Why Healthcare Leaders Hope to Keep Their At-Home Acute Care Programs

A federal waiver during the public health emergency allowed many healthcare organizations to stand up services that ultimately improved patient outcomes.

At hundreds of hospitals across the U.S., patients now have a choice: heal onsite or at home.

“When we offer our home hospital option to patients admitted in our hospital who meet safety criteria, about 70 percent of people say yes and 30 percent say no,” says Dr. Constantinos Michaelidis, medical director of UMass Memorial Health’s hospital-at-home program.

At-home acute care services are now offered by nearly 300 hospitals and 37 states, according to the Centers for Medicare and Medicaid Services. Availability has boomed in recent years, largely due to the federal waiver during the COVID-19 pandemic that allowed hospitals to provide staff, services and health monitoring to patients at home. Legislation and funding to support these services were recently extended through 2024.

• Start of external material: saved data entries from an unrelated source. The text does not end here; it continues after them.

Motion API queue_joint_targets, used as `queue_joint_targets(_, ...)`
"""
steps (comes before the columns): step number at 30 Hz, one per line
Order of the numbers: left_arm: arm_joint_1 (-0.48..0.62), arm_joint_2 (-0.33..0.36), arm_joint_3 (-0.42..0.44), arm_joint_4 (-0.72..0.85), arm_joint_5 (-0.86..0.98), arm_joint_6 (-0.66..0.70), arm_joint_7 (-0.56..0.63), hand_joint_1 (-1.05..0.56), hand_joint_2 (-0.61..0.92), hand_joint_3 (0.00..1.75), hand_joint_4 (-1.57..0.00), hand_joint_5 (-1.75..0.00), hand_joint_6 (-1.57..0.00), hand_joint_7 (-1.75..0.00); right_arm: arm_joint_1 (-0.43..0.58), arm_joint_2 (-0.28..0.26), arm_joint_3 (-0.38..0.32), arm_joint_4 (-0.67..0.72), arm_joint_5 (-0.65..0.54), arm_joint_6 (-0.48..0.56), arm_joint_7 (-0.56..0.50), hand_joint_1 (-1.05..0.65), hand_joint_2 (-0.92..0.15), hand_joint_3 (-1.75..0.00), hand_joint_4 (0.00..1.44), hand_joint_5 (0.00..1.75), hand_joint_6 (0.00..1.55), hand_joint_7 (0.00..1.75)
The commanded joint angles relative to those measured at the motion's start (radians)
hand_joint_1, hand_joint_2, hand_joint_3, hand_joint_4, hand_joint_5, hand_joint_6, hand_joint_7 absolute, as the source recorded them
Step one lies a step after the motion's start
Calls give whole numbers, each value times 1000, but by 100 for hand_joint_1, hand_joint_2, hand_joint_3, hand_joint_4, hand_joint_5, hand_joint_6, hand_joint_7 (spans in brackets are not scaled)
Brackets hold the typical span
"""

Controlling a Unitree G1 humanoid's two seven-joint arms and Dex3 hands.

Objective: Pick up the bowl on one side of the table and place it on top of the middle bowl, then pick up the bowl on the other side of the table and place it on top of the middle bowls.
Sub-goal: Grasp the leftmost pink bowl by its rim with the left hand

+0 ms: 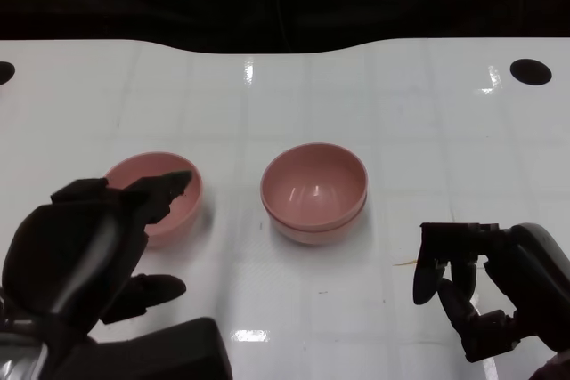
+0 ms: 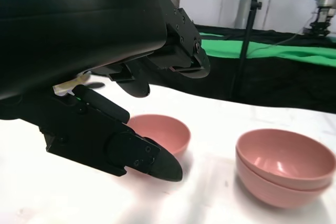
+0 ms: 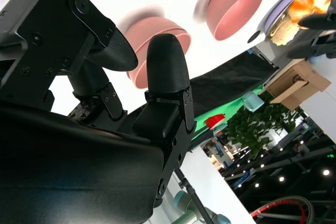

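**Table inventory: three pink bowls, two already nested**

- White table (image 1: pixel 374 113): glossy top with faint grid lines; a dark round hole near each far corner.
- Stacked pink bowls (image 1: pixel 313 191): two bowls nested, one inside the other, upright at the middle of the table. The double rim shows plainly in the left wrist view (image 2: pixel 286 165).
- Single pink bowl (image 1: pixel 169 202): upright on the table on the robot's left side, apart from the stack. The near-left part of it is hidden in the head view by the left hand; the left wrist view shows it standing alone (image 2: pixel 163 132), resting on the surface.
- Left hand (image 1: pixel 98 246): poised over the near side of the single bowl, fingers spread, the upper ones reaching above the rim, the thumb lower and apart. Nothing is gripped; whether any fingertip touches the bowl cannot be told.
- Right hand (image 1: pixel 485 287): near the table's right front, well apart from the stack, fingers loosely curled downward with gaps between them, holding nothing.
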Motion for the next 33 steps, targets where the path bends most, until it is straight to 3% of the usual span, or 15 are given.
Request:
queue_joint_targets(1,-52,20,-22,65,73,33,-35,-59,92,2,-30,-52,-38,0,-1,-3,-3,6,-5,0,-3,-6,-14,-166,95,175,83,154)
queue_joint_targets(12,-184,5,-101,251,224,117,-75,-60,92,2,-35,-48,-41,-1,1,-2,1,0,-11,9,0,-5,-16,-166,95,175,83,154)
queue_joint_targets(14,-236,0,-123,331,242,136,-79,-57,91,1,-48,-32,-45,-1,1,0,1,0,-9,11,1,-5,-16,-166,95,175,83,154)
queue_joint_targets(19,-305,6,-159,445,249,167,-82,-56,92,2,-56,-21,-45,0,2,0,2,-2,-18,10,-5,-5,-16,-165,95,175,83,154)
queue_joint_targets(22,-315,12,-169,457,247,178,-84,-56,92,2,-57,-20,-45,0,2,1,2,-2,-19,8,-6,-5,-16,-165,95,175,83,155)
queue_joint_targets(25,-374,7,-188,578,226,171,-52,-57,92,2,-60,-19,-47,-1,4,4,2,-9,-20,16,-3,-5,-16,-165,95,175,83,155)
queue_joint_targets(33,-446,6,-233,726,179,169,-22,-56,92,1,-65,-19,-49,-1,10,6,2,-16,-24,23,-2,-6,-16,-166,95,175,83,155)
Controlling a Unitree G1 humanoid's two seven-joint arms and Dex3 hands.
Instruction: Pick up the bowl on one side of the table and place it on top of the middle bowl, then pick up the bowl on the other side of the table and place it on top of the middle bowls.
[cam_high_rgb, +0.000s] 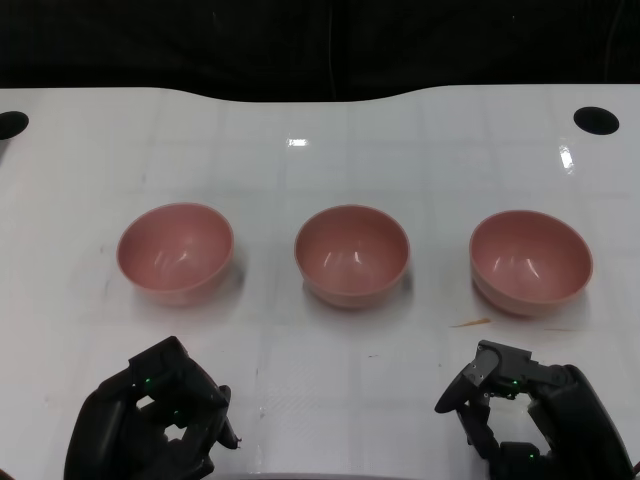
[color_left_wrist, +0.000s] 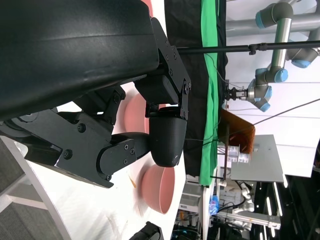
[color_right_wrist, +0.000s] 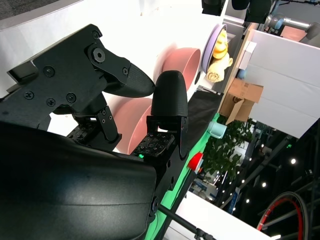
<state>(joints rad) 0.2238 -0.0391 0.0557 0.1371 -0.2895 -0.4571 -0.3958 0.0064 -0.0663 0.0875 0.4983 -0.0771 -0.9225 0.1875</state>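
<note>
We see the white table (cam_high_rgb: 320, 160) brightly lit from overhead, glare spots on its far half, soft shadows under three pink bowls (cam_high_rgb: 352, 254); wrist views are sharp, their backgrounds overexposed

We see three pink bowls, the left bowl (cam_high_rgb: 176, 251), the middle bowl (cam_high_rgb: 351, 253) and the right bowl (cam_high_rgb: 530, 261), all smooth with a soft sheen and small white highlights inside, like glazed ceramic or hard plastic. The white table (cam_high_rgb: 320, 150) is glossy and throws back the lamps. The left hand (cam_high_rgb: 150, 425) and right hand (cam_high_rgb: 530, 415) look like matt black plastic held with small dark screws. A green cloth (color_left_wrist: 209, 90) hangs in soft folds.
</note>
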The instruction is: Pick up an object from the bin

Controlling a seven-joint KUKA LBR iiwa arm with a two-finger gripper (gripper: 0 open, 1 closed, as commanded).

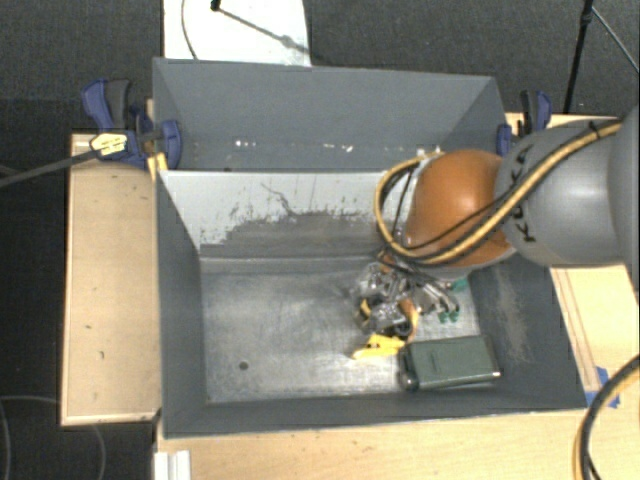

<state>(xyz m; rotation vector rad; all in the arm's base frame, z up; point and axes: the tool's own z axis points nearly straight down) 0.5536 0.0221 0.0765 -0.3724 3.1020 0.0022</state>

The waiver was needed desperately during the public health emergency as hospitals quickly ran out of room for patients. But even after the PHE expired, hospital capacity remains an issue.

“It’s not uncommon for us to have 50 or 60 patients who require inpatient admission waiting for beds in our emergency department,” Michaelidis says. “I strongly believe, based on our program data, that for appropriately selected clinical conditions and acuity that the hospital-at-home services we have now are safer, more effective and lead to better patient outcomes than the brick-and-mortar hospital.”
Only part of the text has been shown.